→ **Task to carry out**
For the data below, please report each line where the word "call" is found.

[[ Input data, beginning ]]

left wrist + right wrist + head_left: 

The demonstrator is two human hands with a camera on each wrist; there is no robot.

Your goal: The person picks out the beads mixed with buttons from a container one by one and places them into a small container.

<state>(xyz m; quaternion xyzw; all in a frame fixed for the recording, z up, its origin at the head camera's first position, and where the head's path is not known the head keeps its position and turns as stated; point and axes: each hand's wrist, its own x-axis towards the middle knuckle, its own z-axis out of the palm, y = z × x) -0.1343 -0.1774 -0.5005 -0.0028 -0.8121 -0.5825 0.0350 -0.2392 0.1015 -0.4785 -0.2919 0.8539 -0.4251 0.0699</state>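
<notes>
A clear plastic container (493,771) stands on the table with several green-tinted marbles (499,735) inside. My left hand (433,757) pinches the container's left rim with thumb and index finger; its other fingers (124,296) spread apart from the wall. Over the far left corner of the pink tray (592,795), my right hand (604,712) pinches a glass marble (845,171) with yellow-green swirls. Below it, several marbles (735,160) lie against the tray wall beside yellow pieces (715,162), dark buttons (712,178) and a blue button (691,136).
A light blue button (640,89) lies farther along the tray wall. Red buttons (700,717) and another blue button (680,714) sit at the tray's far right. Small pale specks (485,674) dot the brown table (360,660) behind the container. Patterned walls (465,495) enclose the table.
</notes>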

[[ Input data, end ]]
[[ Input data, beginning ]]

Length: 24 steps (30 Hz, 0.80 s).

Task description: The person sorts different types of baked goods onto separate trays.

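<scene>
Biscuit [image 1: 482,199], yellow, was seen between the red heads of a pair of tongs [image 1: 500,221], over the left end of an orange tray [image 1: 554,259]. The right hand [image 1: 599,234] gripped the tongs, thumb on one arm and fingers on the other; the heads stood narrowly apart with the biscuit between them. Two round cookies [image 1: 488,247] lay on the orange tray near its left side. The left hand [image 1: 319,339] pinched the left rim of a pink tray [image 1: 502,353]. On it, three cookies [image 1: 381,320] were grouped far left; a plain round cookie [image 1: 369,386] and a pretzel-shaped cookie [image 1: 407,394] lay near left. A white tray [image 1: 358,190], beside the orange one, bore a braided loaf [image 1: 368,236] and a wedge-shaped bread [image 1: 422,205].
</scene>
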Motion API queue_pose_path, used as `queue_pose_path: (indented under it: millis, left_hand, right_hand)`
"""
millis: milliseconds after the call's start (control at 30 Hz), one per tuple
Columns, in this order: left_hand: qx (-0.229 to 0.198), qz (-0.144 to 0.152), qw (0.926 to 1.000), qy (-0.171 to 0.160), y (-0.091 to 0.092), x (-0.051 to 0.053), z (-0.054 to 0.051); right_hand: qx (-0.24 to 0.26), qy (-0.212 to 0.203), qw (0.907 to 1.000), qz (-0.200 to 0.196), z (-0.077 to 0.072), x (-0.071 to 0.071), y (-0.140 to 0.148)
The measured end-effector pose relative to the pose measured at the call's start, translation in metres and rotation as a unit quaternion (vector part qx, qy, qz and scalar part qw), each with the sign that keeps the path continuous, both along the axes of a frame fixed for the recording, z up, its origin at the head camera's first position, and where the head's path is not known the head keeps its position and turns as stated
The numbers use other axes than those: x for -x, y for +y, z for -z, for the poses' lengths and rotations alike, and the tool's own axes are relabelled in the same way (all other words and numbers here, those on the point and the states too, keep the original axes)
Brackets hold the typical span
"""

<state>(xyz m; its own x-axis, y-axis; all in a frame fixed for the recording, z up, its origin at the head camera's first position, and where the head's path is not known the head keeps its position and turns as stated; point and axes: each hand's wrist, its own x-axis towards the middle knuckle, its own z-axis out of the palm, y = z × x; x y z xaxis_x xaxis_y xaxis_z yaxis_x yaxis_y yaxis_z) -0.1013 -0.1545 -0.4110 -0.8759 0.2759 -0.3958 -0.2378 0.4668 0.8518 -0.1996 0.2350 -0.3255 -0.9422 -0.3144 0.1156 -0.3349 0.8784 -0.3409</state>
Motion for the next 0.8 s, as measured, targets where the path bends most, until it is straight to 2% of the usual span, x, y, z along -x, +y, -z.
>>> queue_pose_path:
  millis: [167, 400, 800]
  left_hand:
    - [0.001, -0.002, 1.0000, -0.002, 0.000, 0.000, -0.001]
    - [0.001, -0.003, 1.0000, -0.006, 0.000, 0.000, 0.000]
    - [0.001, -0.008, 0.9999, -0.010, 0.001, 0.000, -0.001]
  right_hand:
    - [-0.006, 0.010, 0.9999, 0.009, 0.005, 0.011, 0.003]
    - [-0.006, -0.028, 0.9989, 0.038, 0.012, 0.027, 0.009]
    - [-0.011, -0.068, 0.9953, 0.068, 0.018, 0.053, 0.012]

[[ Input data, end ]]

→ **Solution**
millis: milliseconds after the call's start (control at 30 Hz), one per tuple
The measured end-effector pose relative to the pose measured at the call's start, translation in metres and rotation as a unit quaternion (vector part qx, qy, qz and scalar part qw), each with the sign that keeps the path continuous, both along the axes of a frame fixed for the recording, z up, its origin at the head camera's first position, and where the head's path is not known the head keeps its position and turns as stated

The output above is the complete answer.